This example shows that these methods can only help us decide the appropriate number of clusters, and we cannot rely entirely on their suggestions.
Let’s try to implement this algorithm using the Scikit-Learn library on one of the famous datasets of the framework, i.e., the Iris Dataset shown in the image below.
Step 1: Importing the required libraries of pandas, Iris datasets, KMeans model, and matplotlib.
import pandas as pd
from sklearn.datasets import load_iris
from sklearn.cluster import KMeans
import matplotlib.pyplot as plt
from mpl_toolkits.mplot3d import Axes3D
Step 2: Extract the data from the load_iris dataset and separate the target variables.
iris = load_iris()
X = iris.data
y = iris.target
Step 3: Fit the Scikit-learn K-means model.
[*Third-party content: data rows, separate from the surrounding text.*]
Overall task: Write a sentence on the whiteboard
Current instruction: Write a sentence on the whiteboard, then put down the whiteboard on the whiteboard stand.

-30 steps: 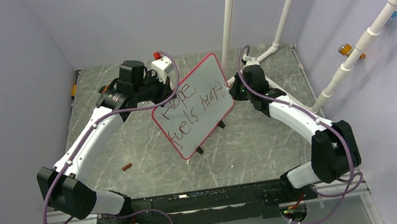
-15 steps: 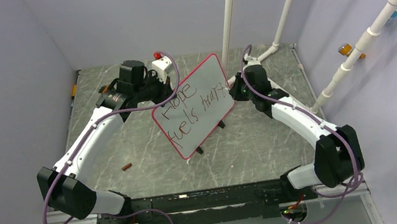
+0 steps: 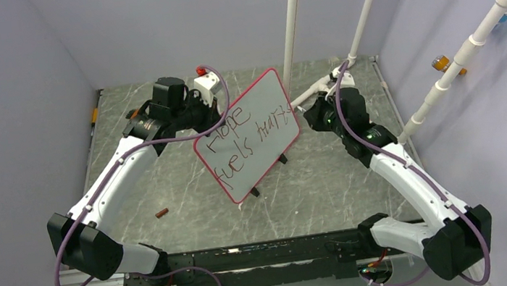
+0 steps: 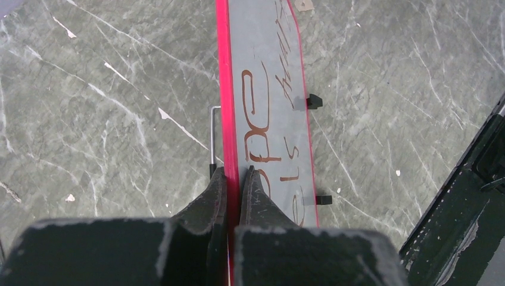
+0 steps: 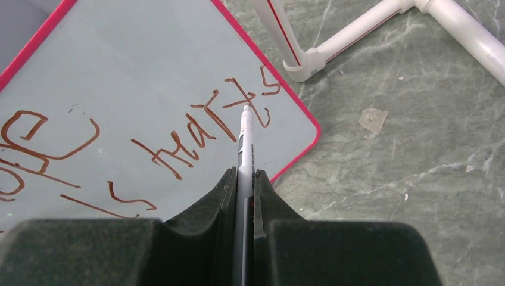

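Pale lavender-grey walls [image 3: 10, 85] close the space on three sides, bare apart from a small orange fitting [image 3: 440, 61] on the right one. Below them lies the table [image 3: 329, 185], a grey-green slab with white marble veining, with a black rail [image 3: 250, 254] across its near edge where both arms are bolted. White plastic pipes [image 3: 292, 21] rise from the far right corner of the slab and slant up along the right wall. The whiteboard [image 3: 263, 98] stands up at a slant near the middle of the table, between the two arms, turned corner-wise so that its writing faces the top camera; its two black feet [image 4: 314, 101] stick out from the lower right edge. The left gripper [image 4: 234, 174] is clenched on the board's red-pink frame at the left edge, one finger on each face. The sentence [image 3: 243, 140] runs in red-brown strokes over two lines, reading roughly "Hope fuels hearts". The right gripper [image 5: 244, 174] is pinched tight around a slim white marker [image 5: 245, 140], whose tip shows against the last letters near the board's right corner; whether it touches the surface cannot be told. A scrap of pale tape [image 5: 373, 119] sticks to the slab near the pipe foot, and a small brown piece [image 3: 161, 212] lies alone on the left side, well apart from the board.
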`<action>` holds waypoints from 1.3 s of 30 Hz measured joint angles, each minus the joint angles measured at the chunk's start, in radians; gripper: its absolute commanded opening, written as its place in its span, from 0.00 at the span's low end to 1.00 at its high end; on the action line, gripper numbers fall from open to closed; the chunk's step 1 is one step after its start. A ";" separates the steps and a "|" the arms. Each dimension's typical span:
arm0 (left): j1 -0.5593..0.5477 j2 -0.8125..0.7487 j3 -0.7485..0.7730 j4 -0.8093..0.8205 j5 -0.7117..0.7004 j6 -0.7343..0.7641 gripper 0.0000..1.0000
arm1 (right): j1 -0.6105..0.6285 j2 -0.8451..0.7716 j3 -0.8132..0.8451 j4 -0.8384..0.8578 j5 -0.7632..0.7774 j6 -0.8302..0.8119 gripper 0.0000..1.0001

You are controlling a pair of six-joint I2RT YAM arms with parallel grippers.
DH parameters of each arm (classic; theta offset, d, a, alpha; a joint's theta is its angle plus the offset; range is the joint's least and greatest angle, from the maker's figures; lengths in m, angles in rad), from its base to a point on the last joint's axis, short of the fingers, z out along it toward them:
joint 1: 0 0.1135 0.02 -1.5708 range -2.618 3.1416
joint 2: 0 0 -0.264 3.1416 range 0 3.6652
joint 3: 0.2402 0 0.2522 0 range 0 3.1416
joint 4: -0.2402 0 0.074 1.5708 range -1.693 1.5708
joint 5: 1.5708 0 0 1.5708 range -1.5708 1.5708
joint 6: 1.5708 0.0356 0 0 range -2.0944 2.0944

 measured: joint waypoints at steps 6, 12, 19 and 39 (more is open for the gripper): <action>0.000 0.006 0.016 -0.033 -0.003 0.002 0.00 | 0.000 -0.030 -0.009 -0.034 -0.001 0.000 0.00; 0.000 0.022 0.049 -0.080 -0.003 0.003 0.00 | 0.000 -0.043 -0.026 -0.037 -0.010 0.000 0.00; 0.000 0.020 0.050 -0.092 -0.011 0.003 0.00 | 0.000 -0.059 -0.045 -0.037 -0.022 -0.001 0.00; 0.003 -0.031 0.009 -0.111 -0.047 0.000 0.01 | 0.000 -0.064 -0.062 -0.037 -0.025 -0.005 0.00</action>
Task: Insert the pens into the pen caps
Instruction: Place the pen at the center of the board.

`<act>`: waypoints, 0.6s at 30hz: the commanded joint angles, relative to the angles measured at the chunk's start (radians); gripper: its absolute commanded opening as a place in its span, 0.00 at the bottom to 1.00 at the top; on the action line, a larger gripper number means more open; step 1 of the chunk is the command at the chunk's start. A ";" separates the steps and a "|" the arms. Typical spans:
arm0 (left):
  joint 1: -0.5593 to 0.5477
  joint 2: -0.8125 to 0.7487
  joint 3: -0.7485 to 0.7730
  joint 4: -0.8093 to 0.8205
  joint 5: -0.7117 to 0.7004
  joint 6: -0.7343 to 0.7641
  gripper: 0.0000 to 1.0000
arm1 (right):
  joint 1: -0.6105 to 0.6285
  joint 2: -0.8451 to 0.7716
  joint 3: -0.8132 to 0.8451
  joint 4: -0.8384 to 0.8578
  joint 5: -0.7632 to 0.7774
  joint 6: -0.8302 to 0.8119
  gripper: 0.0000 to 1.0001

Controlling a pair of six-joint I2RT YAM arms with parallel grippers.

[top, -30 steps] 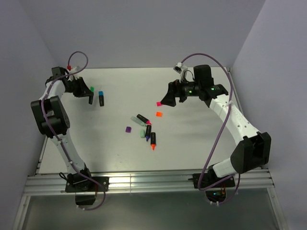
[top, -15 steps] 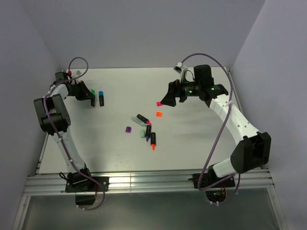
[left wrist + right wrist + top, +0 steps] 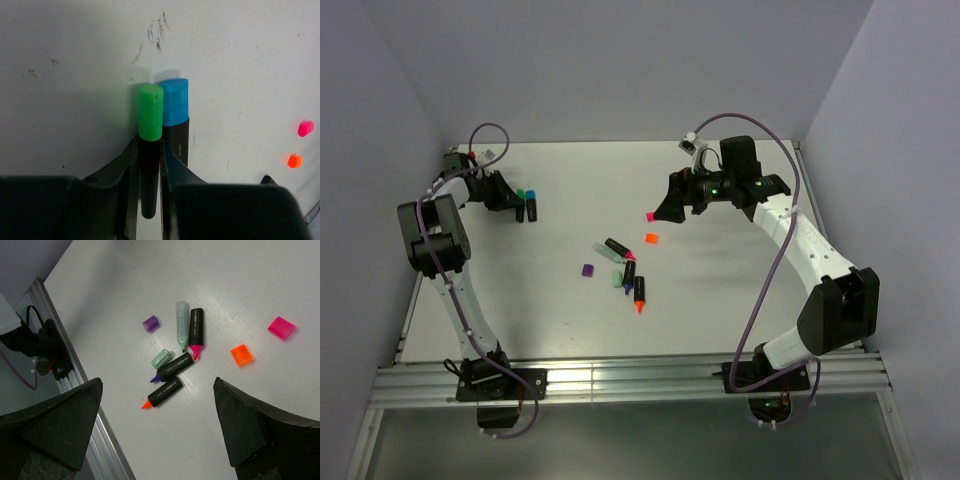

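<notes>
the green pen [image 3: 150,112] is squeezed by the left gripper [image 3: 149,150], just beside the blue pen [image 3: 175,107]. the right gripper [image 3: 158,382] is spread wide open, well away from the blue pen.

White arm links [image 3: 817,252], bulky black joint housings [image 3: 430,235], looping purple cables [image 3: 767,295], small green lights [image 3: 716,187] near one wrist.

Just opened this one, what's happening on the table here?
The left pincer is shut on a green-capped pen at the far left of the table, beside a blue-capped pen lying there. The right pincer hangs open above the table, holding nothing. Mid-table lie an uncapped pink-tipped pen, purple-tipped pen and orange-tipped pen, with a purple cap, orange cap and pink cap loose nearby.
</notes>
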 commanded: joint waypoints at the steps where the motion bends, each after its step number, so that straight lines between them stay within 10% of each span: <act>1: -0.008 0.018 0.024 0.037 -0.017 -0.019 0.17 | -0.007 0.006 0.001 0.020 -0.018 -0.003 1.00; 11: -0.015 0.012 0.055 -0.004 -0.100 -0.035 0.47 | -0.008 -0.001 -0.002 0.020 -0.007 -0.003 1.00; 18: -0.007 -0.058 0.044 -0.047 -0.169 0.011 0.48 | -0.007 -0.017 0.007 0.018 0.068 -0.013 1.00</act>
kmeans = KMeans(n_clusters=3, max_iter=1000).fit(X)
labels = kmeans.labels_
Step 4: Plot the scattered pred.
plt.figure(figsize=(4, 3))
ax = Axes3D(fig, rect=[0, 0, .95, 1], elev=48, azim=134)
ax.scatter(X[:, 3], X[:, 0], X[:, 2],
c=labels.astype(float), edgecolor='k')
ax.w_xaxis.set_ticklabels([])
ax.w_yaxis.set_ticklabels([])
ax.w_zaxis.set_ticklabels([])
ax.set_xlabel('Petal width')
ax.set_ylabel('Sepal length')
ax.set_zlabel('Petal length')
ax.dist = 12
plt.show()
We can see that the 3 clusters are formed based on the Petal width, Petal Length, and Sepal Length. From the Average silhouette method, we received the best number of clusters 2, and we also noticed from the above image that the yellow and purple samples are very close. That’s why the silhouette method needed clarification and suggested two clusters.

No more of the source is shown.